Try any sporting goods or camping supply store for the one that suits your purpose. Mountain Equipment Co-op has a good variety to choose from.
This is a no brainer, right? You’d think so, except I’ve forgotten mine more than once and then spent time scouring store shelves for a sunscreen that didn’t sting or stayed on more than five minutes or wouldn’t leave me smelling like a greased up reject from a 1970s beach movie. Pack your favourite sunscreen and save your shopping time for food or handmade jewellery.
The local pharmacy has a wide selection to suit all skin types.

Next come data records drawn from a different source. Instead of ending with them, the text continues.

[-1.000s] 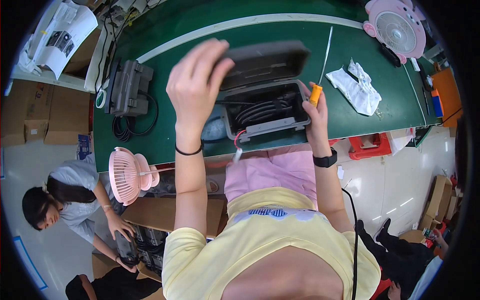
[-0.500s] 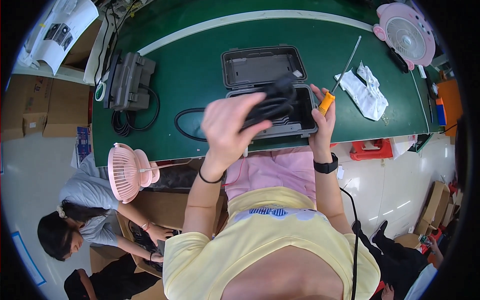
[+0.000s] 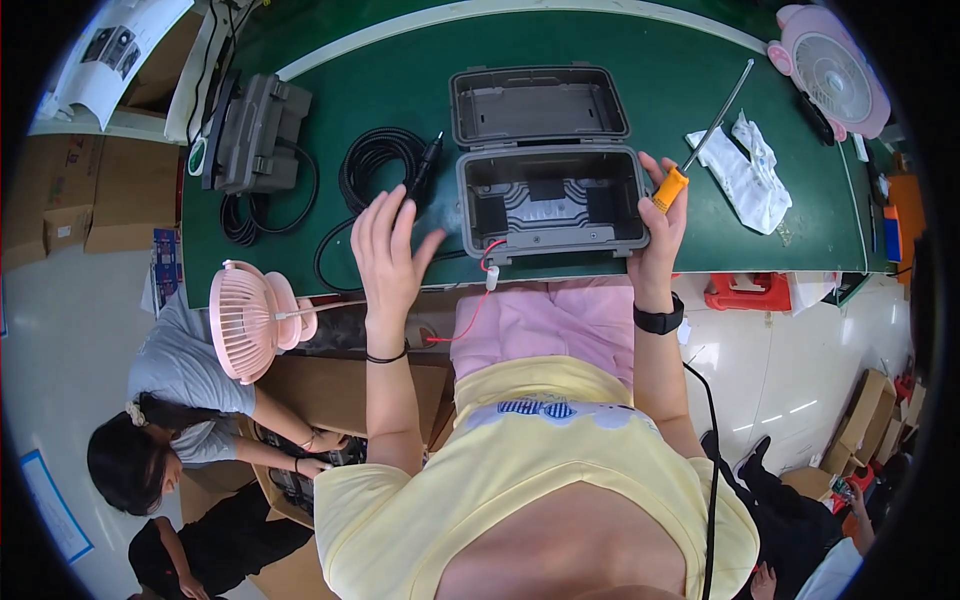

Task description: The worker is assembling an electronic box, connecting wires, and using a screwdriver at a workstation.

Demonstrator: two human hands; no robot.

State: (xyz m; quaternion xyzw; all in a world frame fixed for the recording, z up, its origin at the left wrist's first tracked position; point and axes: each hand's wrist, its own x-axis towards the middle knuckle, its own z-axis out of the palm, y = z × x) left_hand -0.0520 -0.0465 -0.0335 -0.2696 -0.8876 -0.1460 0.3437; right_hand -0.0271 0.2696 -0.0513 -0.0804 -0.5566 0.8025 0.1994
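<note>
Bordering pale floor (image 3: 765, 375), the green table (image 3: 380, 75) underlies an empty, spread left hand (image 3: 388, 255); right hand (image 3: 660, 235) grips screwdriver (image 3: 671, 188).

A green-topped workbench (image 3: 380, 90) spans the far side, a pale strip (image 3: 520, 8) curving along it, with a white shelf (image 3: 150, 127) at its left end beside brown cardboard cartons (image 3: 125, 220). A red plastic stool (image 3: 750, 298) shows past its near edge on the right. Glossy pale floor (image 3: 760, 370) lies to both sides, catching bright streaks of light (image 3: 803, 406) at right, near an open carton (image 3: 858, 425).
</note>
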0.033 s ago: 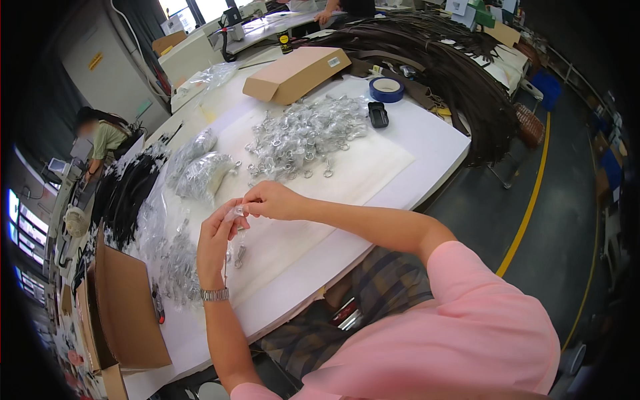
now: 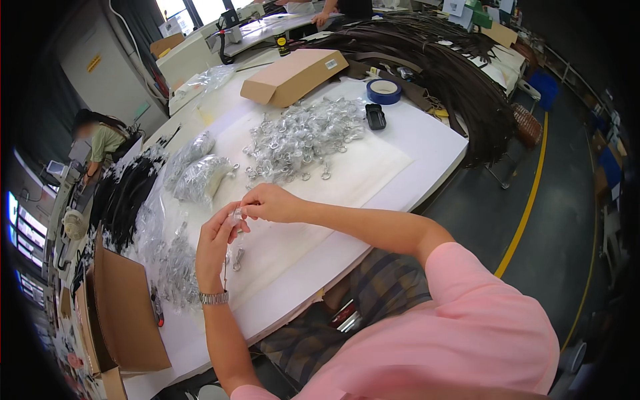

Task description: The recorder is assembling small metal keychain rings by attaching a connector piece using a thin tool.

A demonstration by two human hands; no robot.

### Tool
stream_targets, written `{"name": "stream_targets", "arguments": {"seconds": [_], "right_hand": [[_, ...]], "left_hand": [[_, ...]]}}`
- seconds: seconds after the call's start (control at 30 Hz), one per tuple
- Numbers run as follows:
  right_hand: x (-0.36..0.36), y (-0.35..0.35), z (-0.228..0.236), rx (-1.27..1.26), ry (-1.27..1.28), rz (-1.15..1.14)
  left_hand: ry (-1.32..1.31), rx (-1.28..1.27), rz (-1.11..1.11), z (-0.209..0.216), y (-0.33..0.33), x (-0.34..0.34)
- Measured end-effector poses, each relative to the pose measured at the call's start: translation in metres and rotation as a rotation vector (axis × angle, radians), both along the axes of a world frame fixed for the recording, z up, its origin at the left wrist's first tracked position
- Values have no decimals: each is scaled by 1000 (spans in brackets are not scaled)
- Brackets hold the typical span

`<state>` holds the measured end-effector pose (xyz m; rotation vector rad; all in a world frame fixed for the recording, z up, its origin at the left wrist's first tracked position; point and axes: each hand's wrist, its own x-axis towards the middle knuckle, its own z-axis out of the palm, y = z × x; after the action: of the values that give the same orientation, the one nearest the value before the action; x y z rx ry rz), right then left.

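Beyond the grip, we see a long brown carton (image 2: 293,75) on the white worktable (image 2: 430,155), with a roll of blue tape (image 2: 384,99) and a small black object (image 2: 375,117) (its kind is hard to make out) farther right. Dark brown strips (image 2: 460,90) sweep behind them; right of the grip, a yellow line (image 2: 527,205) crosses the floor (image 2: 477,200). Left of the grip, we find black strips (image 2: 120,200), a co-worker in light green (image 2: 107,141) and, closer to us, an open cardboard box (image 2: 130,313).
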<state>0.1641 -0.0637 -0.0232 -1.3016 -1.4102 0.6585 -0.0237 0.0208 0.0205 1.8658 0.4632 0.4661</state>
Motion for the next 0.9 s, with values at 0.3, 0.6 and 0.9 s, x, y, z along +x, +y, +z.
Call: {"name": "stream_targets", "arguments": {"seconds": [0.3,0.6,0.9], "right_hand": [[-2,6,-5,24,0,-47],[-4,6,-6,19,156,-37],[-6,-1,-4,-17,299,113]], "left_hand": [[-24,-48,38,-9,-10,15],[24,87,188,-15,-17,23],[-36,691,363,-24,-21,24]]}}
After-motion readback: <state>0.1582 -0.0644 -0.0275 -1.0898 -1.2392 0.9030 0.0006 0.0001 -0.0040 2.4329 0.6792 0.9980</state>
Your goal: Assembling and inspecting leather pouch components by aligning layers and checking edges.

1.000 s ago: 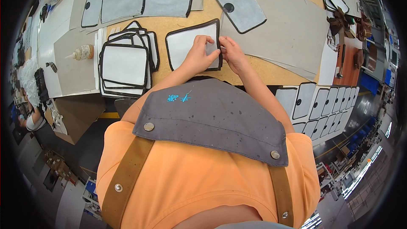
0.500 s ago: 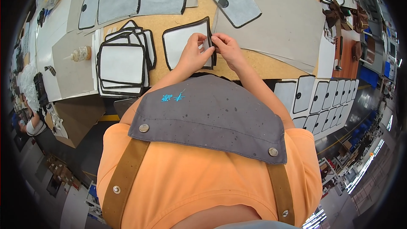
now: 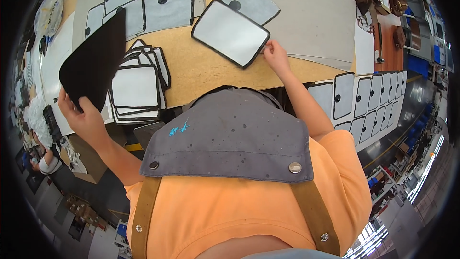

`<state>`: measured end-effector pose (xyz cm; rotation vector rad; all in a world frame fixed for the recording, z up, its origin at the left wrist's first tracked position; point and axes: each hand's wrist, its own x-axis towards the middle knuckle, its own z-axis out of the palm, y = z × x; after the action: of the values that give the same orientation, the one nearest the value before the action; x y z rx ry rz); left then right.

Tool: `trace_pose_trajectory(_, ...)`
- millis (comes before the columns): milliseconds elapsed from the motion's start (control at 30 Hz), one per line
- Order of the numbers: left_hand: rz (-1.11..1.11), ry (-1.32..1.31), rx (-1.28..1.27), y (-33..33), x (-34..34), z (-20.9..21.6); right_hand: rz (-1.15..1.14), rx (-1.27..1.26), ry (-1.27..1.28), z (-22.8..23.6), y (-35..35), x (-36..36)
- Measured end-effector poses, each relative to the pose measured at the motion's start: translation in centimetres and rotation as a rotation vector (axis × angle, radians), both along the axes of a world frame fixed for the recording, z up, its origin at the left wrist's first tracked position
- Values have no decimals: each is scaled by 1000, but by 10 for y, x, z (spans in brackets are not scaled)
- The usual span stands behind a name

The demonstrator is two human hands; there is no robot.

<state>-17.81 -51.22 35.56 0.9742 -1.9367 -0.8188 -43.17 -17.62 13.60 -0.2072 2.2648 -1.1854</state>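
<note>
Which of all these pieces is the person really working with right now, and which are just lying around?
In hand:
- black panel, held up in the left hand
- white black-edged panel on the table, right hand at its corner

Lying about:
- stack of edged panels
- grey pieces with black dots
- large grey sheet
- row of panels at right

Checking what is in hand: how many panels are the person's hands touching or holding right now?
2: a black panel raised in the left hand, and a white black-edged panel lying on the table, touched by the right hand.
</note>
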Motion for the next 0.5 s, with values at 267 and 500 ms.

Because your phone will undoubtedly lose the signal at some point and how will the fancy, and monotone voiced, GPS help then? Check local book stores or sporting goods stores for real, paper maps. Some are even waterproof.
Chapters Indigo has a range of maps and map books.
Bring a paperback, hardcover, or top up your Kobo, but bring reading material. Some days call for lazing in a hammock under an olive tree with nothing but a cool drink and a good story. My favourite summer reads are full-out adventure stories; ones that combine archaeology, intrigue, and beautiful locations, so James Rollins — or someone with a similar style — is my go-to for summer travel reading.
Go book shopping!
It’s going to rain. Instead of trudging through Barcelona or Sudbury soaked to the skin, pack a light rain jacket and enjoy the day regardless of the weather. I like to pack clothes that serve double duty and this Bench jacket can be used on wet or dry days.
Try The Bay or other clothing retailers for one you like, which also matches the rest of your clothes.
This is the most important point. You’ve worked hard, made countless school lunches, lived through another winter, and now it’s time to enjoy your summer vacation. Make a plan, but let yourself go where the tide takes you. This is not simply a romantic notion, it’s the secret to enjoying a trip. Nothing ruins a holiday quicker than plans gone awry and the belief that the success of the vacation hinged on those plans. Things happen. You’ll meet people and see things or even need to stay in places — if your hotel burnt down the day of your arrival, like we had happen last year — that were not planned for, but if you are up for the adventure, you’re guaranteed the best travel memories.
Now that you have the list, get packing! And bon voyage!